December 10th, 2007 No comments

Having just stumbled across places where Lew Rockwell and others have done me the honor of posting three of my favorite quotes on war, I’d like to repeat those quotes here in the hope of increasing the likelihood that others might see them.

My favorite quotes on war are from Hermann Goering and James Madison:

Hermann Göring (dialog with interviewer Gustave Gilbert while the Nuremberg Trials were pending):

“‘Why, of course, the people don’t want war …. Why would some poor slob on a farm want to risk his life in a war when the best that he can get out of it is to come back to his farm in one piece. Naturally, the common people don’t want war; neither in Russia nor in England nor in America, nor for that matter in Germany. That is understood. But, after all, it is the leaders of the country who determine the policy and it is always a simple matter to drag the people along, whether it is a democracy or a fascist dictatorship or a Parliament or a Communist dictatorship.’
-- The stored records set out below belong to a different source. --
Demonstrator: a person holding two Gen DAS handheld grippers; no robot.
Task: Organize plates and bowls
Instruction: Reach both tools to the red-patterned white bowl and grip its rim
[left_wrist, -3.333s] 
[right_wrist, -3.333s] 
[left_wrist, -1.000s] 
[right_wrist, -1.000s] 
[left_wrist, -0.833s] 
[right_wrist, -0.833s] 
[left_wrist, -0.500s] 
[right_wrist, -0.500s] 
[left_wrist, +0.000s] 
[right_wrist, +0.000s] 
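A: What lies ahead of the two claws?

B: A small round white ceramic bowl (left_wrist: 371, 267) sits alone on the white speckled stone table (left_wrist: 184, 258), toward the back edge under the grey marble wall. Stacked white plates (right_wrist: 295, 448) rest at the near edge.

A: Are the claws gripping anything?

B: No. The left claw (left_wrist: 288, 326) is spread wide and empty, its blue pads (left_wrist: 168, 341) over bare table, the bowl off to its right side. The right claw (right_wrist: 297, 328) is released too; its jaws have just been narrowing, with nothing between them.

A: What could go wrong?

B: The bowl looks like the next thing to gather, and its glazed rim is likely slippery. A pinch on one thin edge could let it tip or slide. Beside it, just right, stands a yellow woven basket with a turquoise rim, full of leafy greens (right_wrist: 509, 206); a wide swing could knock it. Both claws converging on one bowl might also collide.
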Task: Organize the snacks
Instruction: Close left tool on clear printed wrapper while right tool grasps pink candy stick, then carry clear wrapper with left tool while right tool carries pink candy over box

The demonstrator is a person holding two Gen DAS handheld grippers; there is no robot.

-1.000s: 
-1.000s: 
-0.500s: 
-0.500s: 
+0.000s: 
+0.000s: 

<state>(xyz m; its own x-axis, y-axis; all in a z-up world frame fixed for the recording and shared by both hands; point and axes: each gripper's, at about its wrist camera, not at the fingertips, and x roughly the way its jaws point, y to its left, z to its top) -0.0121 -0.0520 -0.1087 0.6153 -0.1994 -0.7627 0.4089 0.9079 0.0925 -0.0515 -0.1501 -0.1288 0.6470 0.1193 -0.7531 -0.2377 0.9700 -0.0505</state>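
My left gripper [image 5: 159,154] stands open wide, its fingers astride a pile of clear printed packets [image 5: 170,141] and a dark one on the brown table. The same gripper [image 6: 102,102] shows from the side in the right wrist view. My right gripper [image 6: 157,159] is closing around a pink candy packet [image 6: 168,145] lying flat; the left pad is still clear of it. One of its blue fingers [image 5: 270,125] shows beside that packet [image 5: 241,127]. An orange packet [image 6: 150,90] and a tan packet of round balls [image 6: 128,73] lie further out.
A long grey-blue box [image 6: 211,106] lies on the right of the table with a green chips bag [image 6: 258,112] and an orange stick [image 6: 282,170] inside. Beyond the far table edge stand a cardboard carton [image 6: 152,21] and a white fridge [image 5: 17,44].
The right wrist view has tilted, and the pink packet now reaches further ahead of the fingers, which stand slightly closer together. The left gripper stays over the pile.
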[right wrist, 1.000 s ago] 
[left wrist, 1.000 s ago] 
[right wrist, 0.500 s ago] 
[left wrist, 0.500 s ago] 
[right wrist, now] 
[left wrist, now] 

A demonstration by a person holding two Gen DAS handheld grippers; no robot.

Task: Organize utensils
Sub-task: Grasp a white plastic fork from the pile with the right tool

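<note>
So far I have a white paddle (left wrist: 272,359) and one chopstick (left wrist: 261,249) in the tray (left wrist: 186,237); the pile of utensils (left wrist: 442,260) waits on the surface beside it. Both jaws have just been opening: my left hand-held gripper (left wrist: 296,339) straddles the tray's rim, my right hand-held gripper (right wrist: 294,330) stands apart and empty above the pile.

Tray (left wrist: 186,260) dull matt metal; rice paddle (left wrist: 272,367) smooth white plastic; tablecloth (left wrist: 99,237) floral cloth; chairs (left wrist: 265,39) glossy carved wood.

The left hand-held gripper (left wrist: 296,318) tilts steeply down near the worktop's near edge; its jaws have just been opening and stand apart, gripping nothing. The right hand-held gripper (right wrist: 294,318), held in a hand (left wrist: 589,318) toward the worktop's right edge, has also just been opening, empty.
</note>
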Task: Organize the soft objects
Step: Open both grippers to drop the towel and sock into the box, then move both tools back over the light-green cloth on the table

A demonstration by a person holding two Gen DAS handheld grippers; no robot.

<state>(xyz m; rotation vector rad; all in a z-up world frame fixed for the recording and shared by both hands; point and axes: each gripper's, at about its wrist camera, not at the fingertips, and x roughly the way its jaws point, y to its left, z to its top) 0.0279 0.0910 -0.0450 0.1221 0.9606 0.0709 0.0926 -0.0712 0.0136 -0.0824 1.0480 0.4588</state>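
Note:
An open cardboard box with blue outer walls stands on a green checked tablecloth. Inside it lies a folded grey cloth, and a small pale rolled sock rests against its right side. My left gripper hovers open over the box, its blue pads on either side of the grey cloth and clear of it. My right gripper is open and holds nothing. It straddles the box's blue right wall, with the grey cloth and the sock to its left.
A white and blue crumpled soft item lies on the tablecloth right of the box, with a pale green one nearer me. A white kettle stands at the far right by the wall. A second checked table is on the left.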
“‘There is one difference,’ I pointed out. ‘In a democracy the people have some say in the matter through their elected representatives, and in the United States only Congress can declare wars.’

“‘Oh, that is all well and good, but, voice or no voice, the people can always be brought to the bidding of the leaders. That is easy. All you have to do is tell them they are being attacked and denounce the pacifists for lack of patriotism and exposing the country to danger. It works the same way in any country.'”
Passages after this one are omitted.